EXERCISE REQUIREMENTS: Give back exactly the stretch of data below from the line holding "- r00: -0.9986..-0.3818" through the line holding "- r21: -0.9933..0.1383", both ends included, and leave the remaining lines out.

Extracted data entries:
------------

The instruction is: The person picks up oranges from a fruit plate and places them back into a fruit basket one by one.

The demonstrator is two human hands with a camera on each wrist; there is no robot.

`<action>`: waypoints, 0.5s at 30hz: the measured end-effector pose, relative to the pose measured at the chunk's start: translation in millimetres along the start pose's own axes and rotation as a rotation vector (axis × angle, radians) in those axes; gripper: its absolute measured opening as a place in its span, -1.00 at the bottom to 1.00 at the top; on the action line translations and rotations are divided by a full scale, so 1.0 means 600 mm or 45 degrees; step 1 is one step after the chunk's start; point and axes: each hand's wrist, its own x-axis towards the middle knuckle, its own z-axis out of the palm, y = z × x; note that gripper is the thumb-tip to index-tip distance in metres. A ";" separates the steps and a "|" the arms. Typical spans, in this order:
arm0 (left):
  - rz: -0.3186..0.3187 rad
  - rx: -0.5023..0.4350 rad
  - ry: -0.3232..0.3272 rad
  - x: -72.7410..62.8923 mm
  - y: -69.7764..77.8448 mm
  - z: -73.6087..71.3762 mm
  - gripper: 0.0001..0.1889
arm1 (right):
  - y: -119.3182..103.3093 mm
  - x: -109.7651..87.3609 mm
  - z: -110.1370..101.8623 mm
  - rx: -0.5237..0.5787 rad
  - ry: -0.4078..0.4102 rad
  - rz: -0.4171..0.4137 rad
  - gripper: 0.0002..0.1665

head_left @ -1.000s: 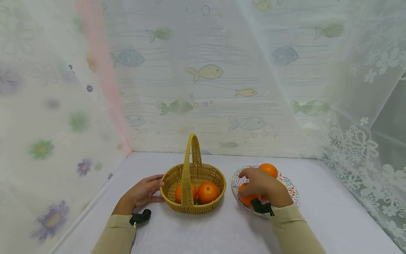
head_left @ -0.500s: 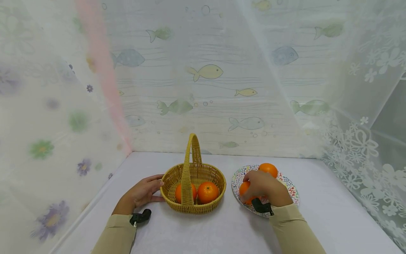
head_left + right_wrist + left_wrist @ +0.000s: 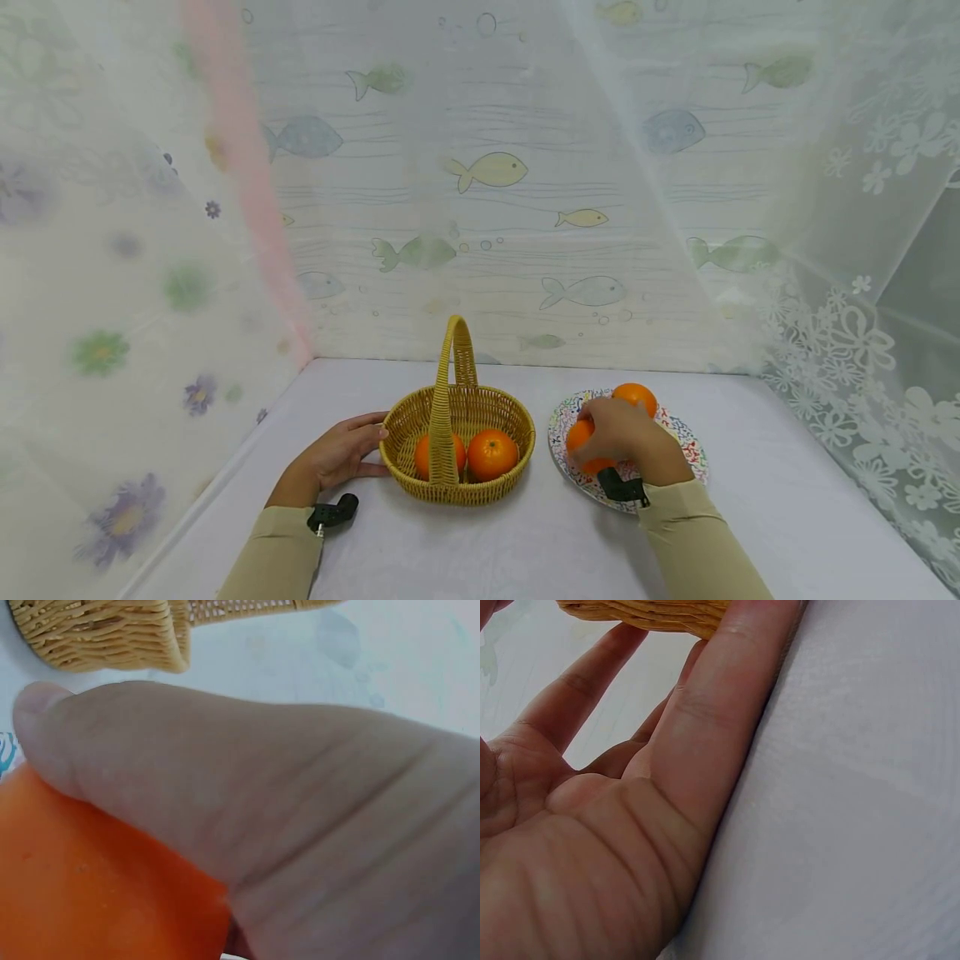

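Note:
On the plate (image 3: 558, 433) at the right, my right hand (image 3: 622, 429) grips an orange (image 3: 579, 437) from above. Up close in the right wrist view, the thumb (image 3: 142, 742) lies along this orange's side. A second orange (image 3: 636, 395) sits at the plate's far rim, just beyond the hand. My left hand (image 3: 347, 450) touches the left side of a yellow wicker basket (image 3: 401, 479), its fingers (image 3: 712, 705) extended against the weave. Inside the basket lie two oranges, one (image 3: 492, 455) in plain sight and another (image 3: 422, 457) partly behind the handle.
The basket's tall arched handle (image 3: 444, 392) rises over its middle. A white cloth (image 3: 450, 550) covers the table. Behind stands a fish-print curtain (image 3: 487, 250), with a flowered curtain (image 3: 150, 350) at the left and a lacy sheer one (image 3: 862, 400) at the right.
My right hand's fingers and thumb have closed around the near orange on the plate; earlier they were spread over it. The left hand and basket have stayed in place.

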 end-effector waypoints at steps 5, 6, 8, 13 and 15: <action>0.017 0.009 -0.029 0.000 0.002 -0.002 -0.24 | -0.003 0.003 -0.003 -0.030 0.048 -0.025 -0.30; 0.019 0.011 -0.030 0.000 0.002 -0.001 -0.24 | -0.004 0.004 -0.003 -0.030 0.054 -0.028 -0.31; 0.022 0.016 -0.032 -0.001 0.002 -0.001 -0.24 | -0.006 0.005 -0.005 -0.026 0.063 -0.043 -0.33; 0.009 0.007 -0.009 0.000 0.001 0.000 -0.25 | -0.009 0.007 -0.010 0.010 0.083 -0.046 -0.34; 0.008 0.009 -0.003 0.000 0.001 0.000 -0.26 | -0.011 0.007 -0.011 0.034 0.089 -0.040 -0.34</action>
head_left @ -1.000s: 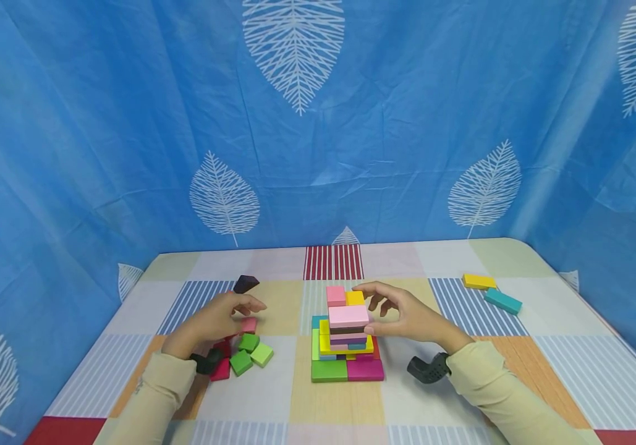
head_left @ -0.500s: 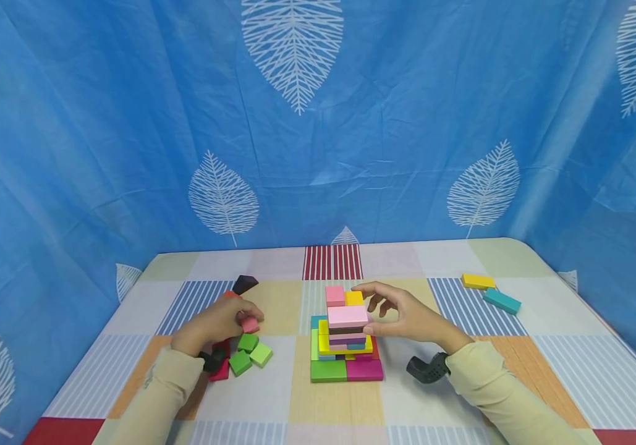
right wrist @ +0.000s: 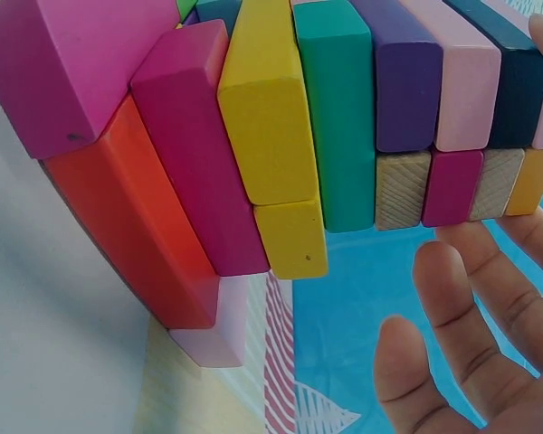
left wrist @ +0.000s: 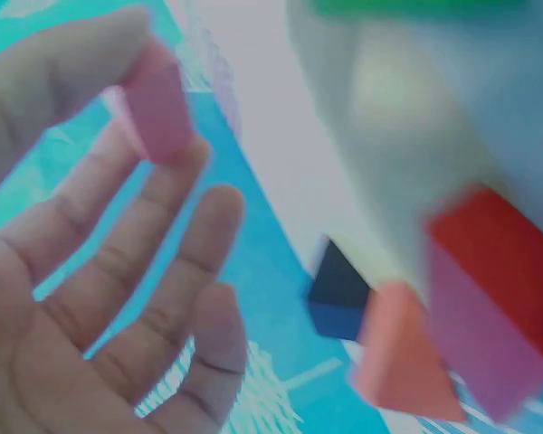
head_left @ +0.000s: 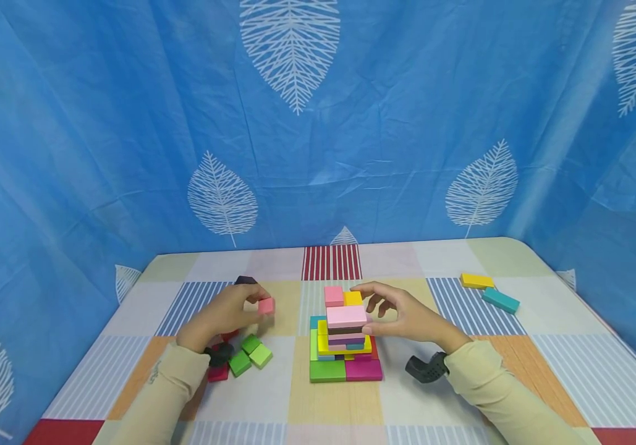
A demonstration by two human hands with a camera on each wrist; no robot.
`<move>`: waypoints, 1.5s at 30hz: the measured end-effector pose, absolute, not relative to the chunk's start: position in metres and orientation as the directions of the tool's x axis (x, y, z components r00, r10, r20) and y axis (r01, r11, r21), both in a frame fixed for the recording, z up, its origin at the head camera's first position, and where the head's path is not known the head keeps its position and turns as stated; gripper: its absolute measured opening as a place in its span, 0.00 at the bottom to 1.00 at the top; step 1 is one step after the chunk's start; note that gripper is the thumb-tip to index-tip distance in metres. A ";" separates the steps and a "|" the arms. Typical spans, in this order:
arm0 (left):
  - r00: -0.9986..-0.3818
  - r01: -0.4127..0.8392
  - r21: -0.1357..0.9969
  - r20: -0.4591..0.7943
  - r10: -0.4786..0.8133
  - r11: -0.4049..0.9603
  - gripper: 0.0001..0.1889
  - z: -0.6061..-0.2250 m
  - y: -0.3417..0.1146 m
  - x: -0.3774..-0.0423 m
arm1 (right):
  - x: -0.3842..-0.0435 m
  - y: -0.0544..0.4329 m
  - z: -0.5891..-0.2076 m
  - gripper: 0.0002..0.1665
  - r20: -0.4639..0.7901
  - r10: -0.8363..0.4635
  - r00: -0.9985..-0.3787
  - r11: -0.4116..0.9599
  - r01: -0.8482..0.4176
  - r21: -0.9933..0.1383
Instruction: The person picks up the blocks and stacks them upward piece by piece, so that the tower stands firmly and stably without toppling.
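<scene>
Between thumb and fingertips, my left hand (head_left: 225, 314) pinches a small pink block (head_left: 266, 306), raised above the table. The left wrist view shows the same block at the fingertips, with the other fingers loosely bent. A stepped tower of coloured wooden blocks (head_left: 347, 316) stands in the middle, topped with light pink, pink and yellow pieces. My right hand (head_left: 409, 316) holds the tower's top from the right, thumb at the front and index finger at the back. In the right wrist view, fingers reach the ends of the upper layers, partly cut off by the frame.
Green blocks (head_left: 241, 363) and red blocks (head_left: 218, 373) lie near my left wrist, with a black block (head_left: 246, 280) behind that hand. At the back right lie a yellow block (head_left: 476, 281) and a teal block (head_left: 500, 300). A blue curtain (head_left: 384, 123) hangs behind the table.
My left hand has picked up the pink block from beside the green blocks and carried it up and to the right. The right hand has stayed at the tower.
</scene>
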State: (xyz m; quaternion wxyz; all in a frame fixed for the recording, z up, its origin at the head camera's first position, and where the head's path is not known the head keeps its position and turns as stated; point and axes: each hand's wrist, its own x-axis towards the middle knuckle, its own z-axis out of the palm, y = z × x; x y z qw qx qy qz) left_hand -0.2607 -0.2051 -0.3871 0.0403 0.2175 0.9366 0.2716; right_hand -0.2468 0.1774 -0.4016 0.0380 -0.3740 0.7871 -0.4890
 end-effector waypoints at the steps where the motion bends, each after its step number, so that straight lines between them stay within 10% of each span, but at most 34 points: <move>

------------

SOLUTION TO THIS PROBLEM:
  - r00: -0.9986..-0.3818
  - r01: -0.4127..0.8392
  - r21: -0.1357..0.9969
  - r20: -0.4591..0.7943
  - r10: -0.4786..0.8133
  - r11: -0.4049..0.9603
  - gripper: 0.0001..0.1889
  - z: -0.6061..-0.2250 m
  - y: -0.3417..0.1146 m
  - x: -0.3774..-0.0423 m
arm1 (right):
  - x: -0.3842..-0.0435 m
  - y: -0.0544..0.4329 m
  - z: -0.5891..-0.2076 m
  - gripper: 0.0002..0.1665
  - r20: -0.4639..0.7901
  - r10: -0.8363..0.4635
  - r00: -0.9985..-0.3787
  - r11: -0.4116..0.9599
  - r01: -0.8482..0.4176
  - r21: -0.9933..0.1383

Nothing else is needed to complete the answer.